With the line containing "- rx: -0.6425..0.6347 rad" as the start and the line containing "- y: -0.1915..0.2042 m" as the end, transcribe that span of the entries below exactly, including both.
▽
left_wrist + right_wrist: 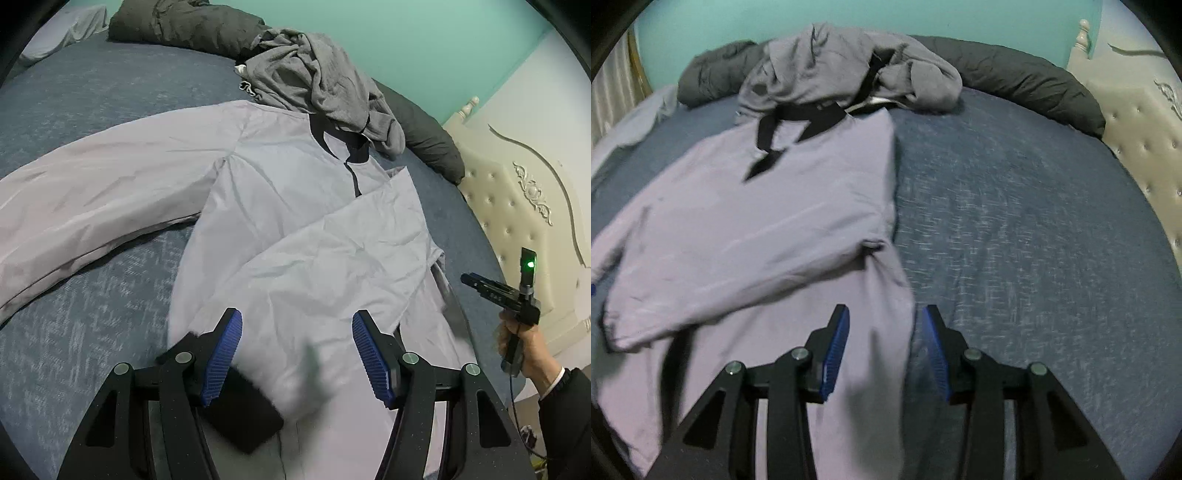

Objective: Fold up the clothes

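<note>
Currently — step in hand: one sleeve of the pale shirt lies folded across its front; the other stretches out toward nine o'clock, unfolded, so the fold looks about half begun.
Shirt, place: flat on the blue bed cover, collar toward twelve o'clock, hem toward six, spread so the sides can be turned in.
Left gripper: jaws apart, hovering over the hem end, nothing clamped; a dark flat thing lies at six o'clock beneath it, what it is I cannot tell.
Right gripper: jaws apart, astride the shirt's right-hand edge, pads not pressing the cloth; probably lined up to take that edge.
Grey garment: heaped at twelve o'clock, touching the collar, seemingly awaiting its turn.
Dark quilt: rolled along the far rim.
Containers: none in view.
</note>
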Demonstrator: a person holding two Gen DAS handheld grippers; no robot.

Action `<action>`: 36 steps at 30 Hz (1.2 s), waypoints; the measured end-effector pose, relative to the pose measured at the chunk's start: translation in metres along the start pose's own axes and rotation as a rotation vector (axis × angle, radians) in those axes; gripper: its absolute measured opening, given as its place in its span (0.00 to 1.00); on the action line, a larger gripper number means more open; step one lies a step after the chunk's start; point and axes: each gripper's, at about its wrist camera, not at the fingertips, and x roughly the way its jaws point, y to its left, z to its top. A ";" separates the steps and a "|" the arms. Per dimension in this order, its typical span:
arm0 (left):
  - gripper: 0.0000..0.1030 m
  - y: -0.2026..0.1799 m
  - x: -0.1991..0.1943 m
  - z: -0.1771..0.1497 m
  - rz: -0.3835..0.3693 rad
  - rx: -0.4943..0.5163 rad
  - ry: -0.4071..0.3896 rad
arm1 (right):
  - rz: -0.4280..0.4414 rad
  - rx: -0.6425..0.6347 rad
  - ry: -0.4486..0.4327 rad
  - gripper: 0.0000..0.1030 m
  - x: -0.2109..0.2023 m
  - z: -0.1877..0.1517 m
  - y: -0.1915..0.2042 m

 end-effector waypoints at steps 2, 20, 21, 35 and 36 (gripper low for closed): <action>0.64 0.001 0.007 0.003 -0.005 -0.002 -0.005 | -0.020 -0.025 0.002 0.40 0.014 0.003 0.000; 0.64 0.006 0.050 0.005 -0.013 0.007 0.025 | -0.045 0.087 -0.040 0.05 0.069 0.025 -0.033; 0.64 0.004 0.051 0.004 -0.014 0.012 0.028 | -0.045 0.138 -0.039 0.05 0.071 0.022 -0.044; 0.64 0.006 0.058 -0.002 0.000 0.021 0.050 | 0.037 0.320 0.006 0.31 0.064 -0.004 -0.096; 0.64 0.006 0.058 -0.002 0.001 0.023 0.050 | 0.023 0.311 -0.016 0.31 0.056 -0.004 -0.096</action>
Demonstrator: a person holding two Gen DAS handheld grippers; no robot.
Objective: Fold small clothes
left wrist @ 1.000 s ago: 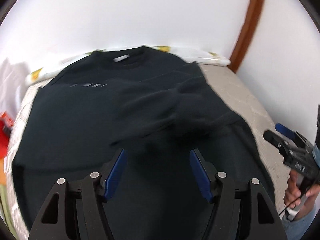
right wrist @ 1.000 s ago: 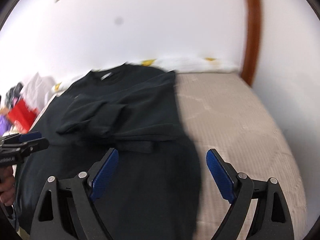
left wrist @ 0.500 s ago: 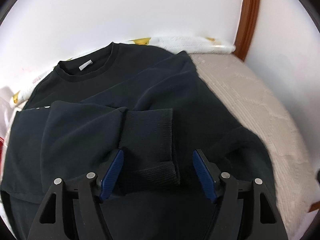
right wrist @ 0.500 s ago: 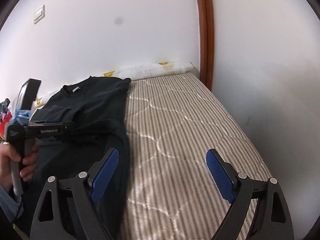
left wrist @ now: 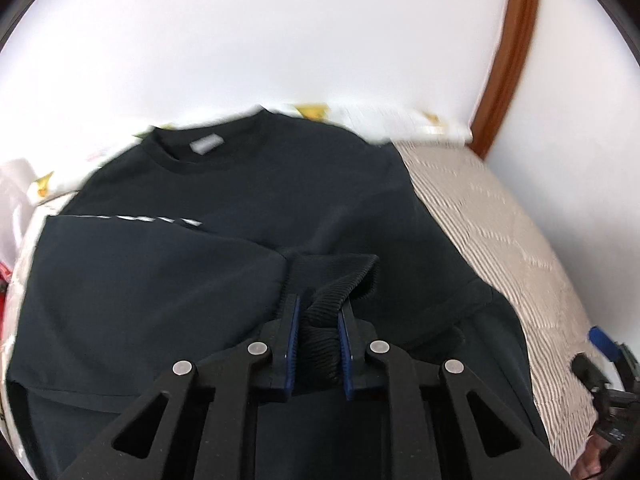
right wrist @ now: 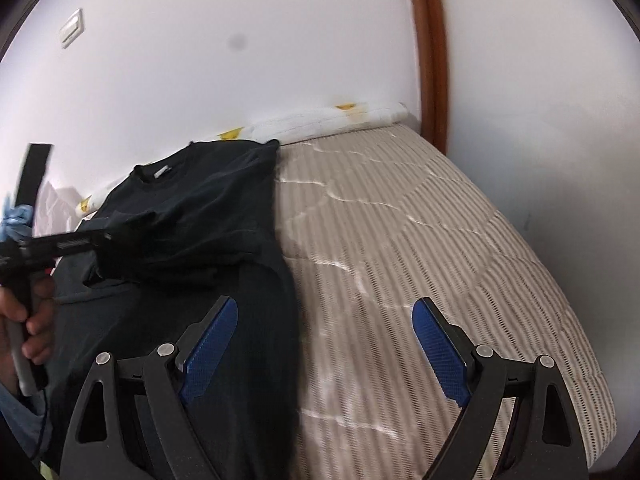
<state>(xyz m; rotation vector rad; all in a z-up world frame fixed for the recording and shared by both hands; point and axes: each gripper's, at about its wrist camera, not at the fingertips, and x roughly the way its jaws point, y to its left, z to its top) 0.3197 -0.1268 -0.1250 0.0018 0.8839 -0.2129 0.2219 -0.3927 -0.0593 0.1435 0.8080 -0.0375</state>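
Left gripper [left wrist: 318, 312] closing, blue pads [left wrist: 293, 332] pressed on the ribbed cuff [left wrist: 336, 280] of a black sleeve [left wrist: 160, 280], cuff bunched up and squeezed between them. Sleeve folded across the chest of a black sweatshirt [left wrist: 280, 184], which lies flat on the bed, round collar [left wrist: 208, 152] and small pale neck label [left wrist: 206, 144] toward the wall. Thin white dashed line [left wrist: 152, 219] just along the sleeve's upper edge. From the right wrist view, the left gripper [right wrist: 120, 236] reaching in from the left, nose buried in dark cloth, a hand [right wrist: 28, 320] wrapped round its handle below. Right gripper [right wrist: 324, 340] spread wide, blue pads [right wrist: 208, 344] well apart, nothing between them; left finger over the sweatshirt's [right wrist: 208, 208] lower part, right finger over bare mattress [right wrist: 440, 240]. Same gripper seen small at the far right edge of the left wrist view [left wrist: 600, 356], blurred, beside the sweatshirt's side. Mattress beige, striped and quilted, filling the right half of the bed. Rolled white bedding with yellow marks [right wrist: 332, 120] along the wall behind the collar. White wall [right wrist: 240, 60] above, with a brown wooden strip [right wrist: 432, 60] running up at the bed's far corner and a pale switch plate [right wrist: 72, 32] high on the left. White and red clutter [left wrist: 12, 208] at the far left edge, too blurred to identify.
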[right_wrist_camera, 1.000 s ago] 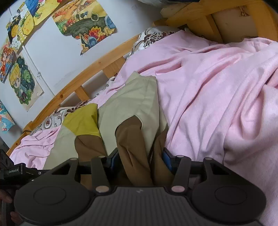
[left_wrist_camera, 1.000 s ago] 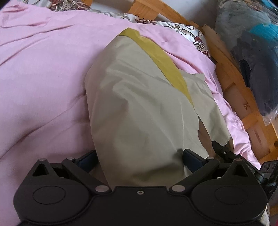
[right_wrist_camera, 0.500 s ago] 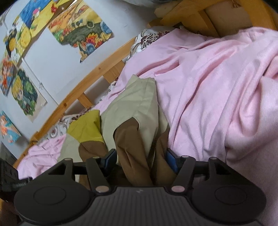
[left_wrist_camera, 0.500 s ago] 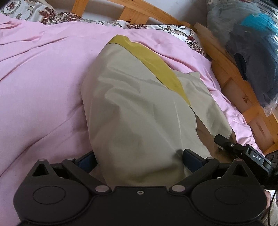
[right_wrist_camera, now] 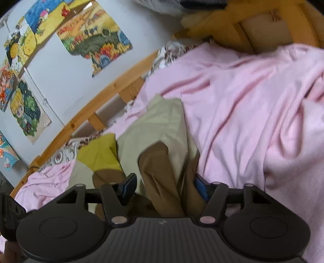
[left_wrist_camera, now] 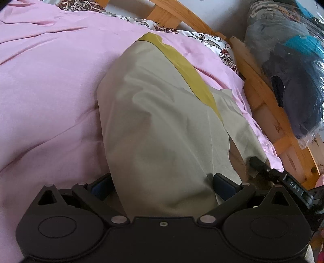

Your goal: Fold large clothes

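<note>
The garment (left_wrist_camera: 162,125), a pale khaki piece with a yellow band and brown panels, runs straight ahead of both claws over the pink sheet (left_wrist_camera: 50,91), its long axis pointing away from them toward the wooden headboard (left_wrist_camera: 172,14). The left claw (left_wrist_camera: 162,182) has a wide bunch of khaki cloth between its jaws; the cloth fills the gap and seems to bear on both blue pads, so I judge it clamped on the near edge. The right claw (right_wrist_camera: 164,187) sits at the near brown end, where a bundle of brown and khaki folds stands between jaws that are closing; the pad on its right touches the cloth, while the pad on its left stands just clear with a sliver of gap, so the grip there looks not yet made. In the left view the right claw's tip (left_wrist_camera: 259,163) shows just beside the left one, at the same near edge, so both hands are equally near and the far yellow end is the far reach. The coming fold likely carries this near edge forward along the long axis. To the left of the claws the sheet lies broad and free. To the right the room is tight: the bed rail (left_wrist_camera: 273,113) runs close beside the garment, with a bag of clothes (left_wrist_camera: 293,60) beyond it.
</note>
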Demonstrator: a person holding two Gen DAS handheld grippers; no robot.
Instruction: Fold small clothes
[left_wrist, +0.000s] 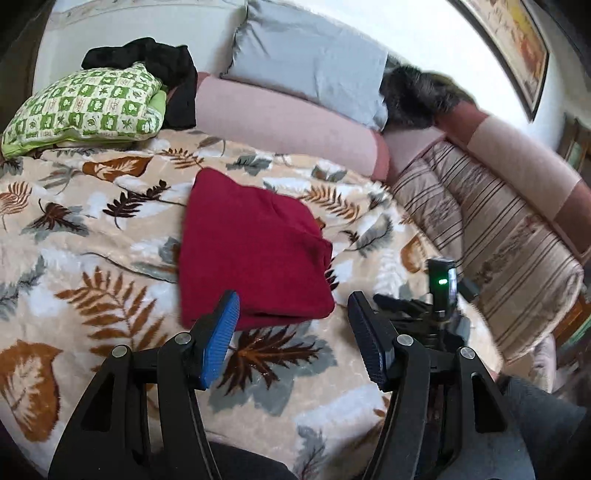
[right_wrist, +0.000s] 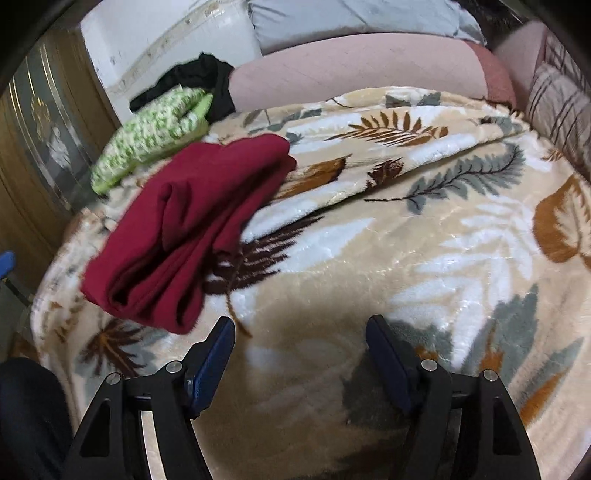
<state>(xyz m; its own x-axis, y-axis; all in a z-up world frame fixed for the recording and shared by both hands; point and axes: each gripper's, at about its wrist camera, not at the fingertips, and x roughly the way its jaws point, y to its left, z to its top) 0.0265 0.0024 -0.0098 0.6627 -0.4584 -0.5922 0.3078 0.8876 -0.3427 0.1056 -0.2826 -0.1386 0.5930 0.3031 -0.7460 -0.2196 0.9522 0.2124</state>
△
### Written response
  - rx: -0.6425..0.6347 rad
  - ry: -0.4486..0.4327 rad
  - gripper: 0.0000..0.1030 m
  - x: -0.2109..0.2023 m
  - z: -0.1877..0.1517 m
  - y: -0.1915..0.2042 m

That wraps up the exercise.